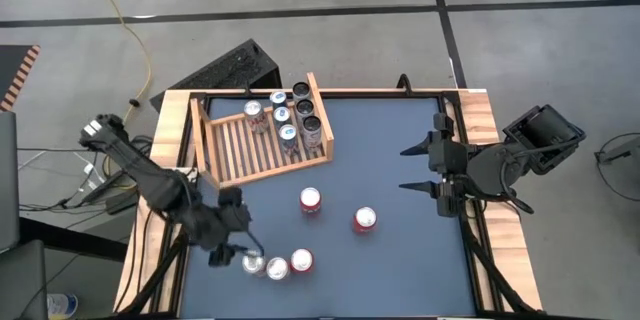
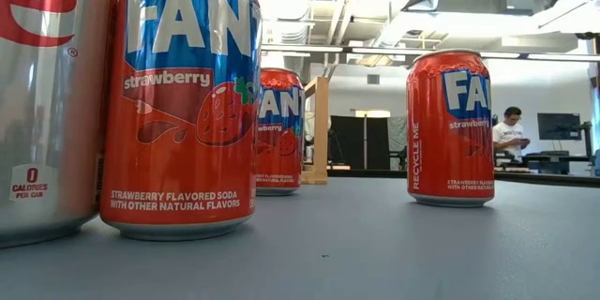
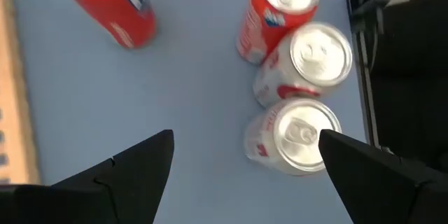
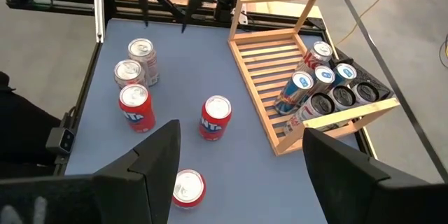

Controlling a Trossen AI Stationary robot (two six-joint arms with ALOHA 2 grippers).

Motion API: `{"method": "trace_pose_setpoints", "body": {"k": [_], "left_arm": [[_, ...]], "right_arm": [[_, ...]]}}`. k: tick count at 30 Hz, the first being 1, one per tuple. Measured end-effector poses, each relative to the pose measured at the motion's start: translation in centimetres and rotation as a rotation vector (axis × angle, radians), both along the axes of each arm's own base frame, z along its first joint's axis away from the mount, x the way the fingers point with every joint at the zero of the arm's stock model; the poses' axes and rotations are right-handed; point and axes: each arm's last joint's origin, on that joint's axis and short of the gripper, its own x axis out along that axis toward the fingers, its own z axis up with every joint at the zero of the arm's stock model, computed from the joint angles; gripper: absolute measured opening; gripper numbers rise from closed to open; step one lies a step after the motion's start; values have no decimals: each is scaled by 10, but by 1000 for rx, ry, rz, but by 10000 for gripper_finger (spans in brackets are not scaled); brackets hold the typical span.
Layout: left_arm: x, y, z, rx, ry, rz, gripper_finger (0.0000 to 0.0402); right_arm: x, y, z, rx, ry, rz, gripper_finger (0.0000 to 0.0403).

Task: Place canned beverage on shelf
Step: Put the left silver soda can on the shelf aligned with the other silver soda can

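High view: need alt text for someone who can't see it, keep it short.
Overhead, the left hand, open, hovers over a row of three cans at the near-left of the dark table. Two red cans stand mid-table, and a wooden slatted shelf at the far-left holds several cans along one end. The right hand waits open at the right edge.
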Motion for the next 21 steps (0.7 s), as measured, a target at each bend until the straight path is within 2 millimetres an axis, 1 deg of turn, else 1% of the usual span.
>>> {"method": "trace_pose_setpoints", "body": {"k": [4, 8, 14, 18, 21], "left_arm": [[6, -21, -11, 10, 42, 9, 343], [12, -37, -16, 57, 41, -7, 343], [22, -61, -20, 76, 52, -40, 343], [26, -67, -27, 85, 82, -56, 343], [26, -70, -30, 69, 101, -55, 343]], "right_arm": [[2, 1, -1, 2, 4, -5, 276], [7, 5, -4, -3, 18, -1, 276], [15, 12, -9, -11, 44, 11, 276], [22, 16, -13, -17, 67, 25, 276], [22, 17, -14, -19, 69, 28, 276]]}}
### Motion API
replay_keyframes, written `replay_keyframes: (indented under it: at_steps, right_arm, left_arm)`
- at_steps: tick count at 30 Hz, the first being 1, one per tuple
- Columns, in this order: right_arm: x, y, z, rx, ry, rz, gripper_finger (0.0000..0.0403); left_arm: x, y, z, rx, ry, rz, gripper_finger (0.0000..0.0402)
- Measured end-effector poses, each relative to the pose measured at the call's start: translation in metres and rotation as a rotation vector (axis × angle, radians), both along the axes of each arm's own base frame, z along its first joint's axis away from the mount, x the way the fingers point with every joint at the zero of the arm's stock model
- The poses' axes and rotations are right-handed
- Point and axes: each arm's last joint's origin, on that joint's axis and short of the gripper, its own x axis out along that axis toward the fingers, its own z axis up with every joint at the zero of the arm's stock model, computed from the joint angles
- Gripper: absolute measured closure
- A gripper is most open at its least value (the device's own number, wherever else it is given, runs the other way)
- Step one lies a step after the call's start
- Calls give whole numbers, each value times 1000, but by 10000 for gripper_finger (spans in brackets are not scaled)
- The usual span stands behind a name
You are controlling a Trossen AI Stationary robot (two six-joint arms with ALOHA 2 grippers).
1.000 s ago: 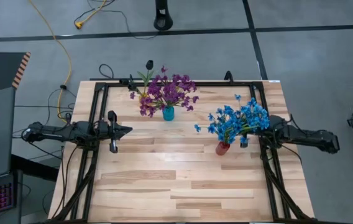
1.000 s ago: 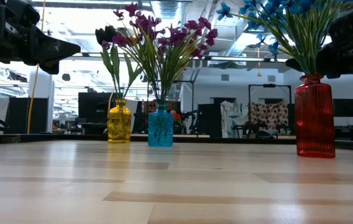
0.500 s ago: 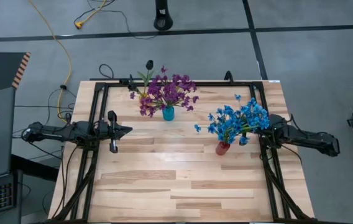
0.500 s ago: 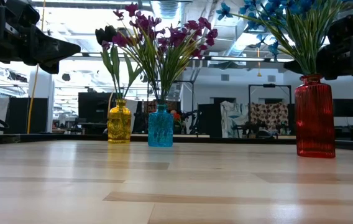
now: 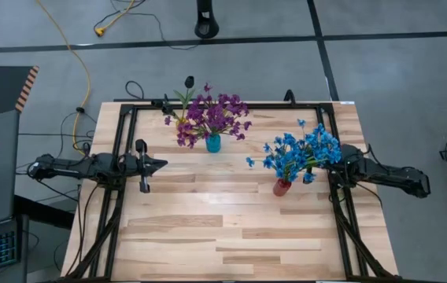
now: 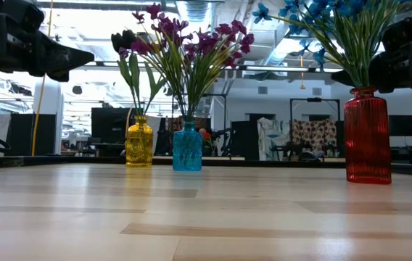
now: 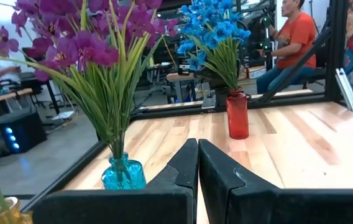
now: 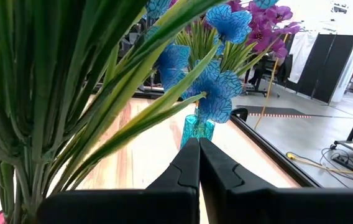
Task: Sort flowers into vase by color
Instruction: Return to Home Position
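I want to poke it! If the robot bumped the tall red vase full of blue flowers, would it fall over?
It could well tip: the red vase is tall and narrow, and the blue flowers spread wide above it. It looks like ribbed glass, so probably breakable and slippery.

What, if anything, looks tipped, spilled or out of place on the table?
Nothing stands out. The yellow vase, blue vase and red vase stand upright with their flowers inside. The left gripper and right gripper are shut, empty.
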Motion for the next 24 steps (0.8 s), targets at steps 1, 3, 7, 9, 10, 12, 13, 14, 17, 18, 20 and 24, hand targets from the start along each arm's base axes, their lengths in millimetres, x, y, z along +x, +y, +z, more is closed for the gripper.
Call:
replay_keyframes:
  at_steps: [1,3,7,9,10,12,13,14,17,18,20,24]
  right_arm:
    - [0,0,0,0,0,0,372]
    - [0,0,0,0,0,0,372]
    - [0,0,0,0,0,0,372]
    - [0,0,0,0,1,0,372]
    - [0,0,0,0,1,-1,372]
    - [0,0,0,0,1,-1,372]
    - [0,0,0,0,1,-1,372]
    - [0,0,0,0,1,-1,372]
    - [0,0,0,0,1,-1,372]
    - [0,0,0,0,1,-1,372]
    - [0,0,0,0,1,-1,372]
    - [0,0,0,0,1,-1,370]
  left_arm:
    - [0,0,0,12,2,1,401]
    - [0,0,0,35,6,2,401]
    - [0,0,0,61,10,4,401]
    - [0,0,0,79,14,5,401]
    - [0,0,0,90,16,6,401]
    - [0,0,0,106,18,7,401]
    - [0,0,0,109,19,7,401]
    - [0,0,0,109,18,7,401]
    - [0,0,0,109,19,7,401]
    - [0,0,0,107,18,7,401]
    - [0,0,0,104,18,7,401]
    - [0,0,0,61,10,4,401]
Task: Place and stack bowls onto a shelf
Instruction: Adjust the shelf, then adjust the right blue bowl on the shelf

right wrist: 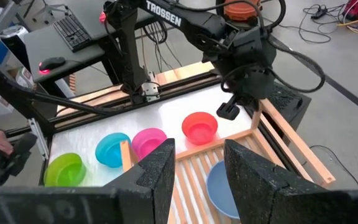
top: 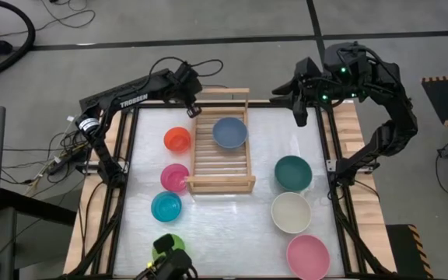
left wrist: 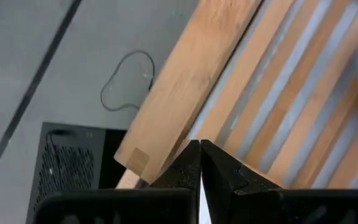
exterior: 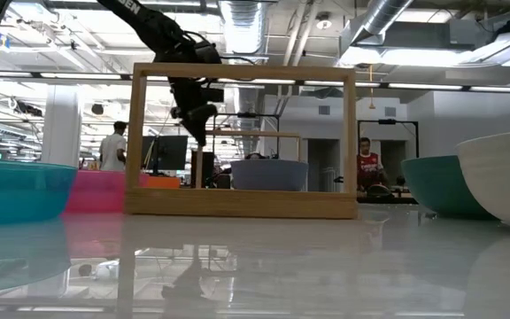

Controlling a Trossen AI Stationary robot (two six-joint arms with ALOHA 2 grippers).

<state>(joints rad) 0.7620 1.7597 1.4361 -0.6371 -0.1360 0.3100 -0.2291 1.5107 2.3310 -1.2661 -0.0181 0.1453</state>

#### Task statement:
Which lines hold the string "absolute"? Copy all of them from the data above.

#### Exercise response:
Motion API: `{"method": "trace_pose_setpoints", "body": {"k": [_], "left_arm": [[_, ...]], "right_arm": [[_, ...]]}}`. k: tick count at 30 Hz, the first being 1, one per tuple. Measured end-effector poses, each relative to the pose measured at the motion's start: translation in centimetres and rotation as a rotation vector (axis × angle, radians), both along the axes of each arm's own base frame, z along its first joint's axis away from the mount, x the way the fingers point with every joint at the zero of the arm's stock model; the poses' axes and rotations are right-handed; point and axes: each arm's last joint's origin, on that joint's axis and short of the gripper, its own x axis out along that axis toward the fingers, its own z axis up with every joint at the zero of the arm's stock model, computed from the joint angles; gripper: absolute measured opening; gripper numbers rise from closed to open; step one lies a step after the motion's start; values have no decimals: each is scaled by 10, but by 1000 for rx, ry, rz, but by 10000 for gripper_finger (spans in brackets are not scaled); brackets hold the typical span.
- Gripper: absolute measured closure

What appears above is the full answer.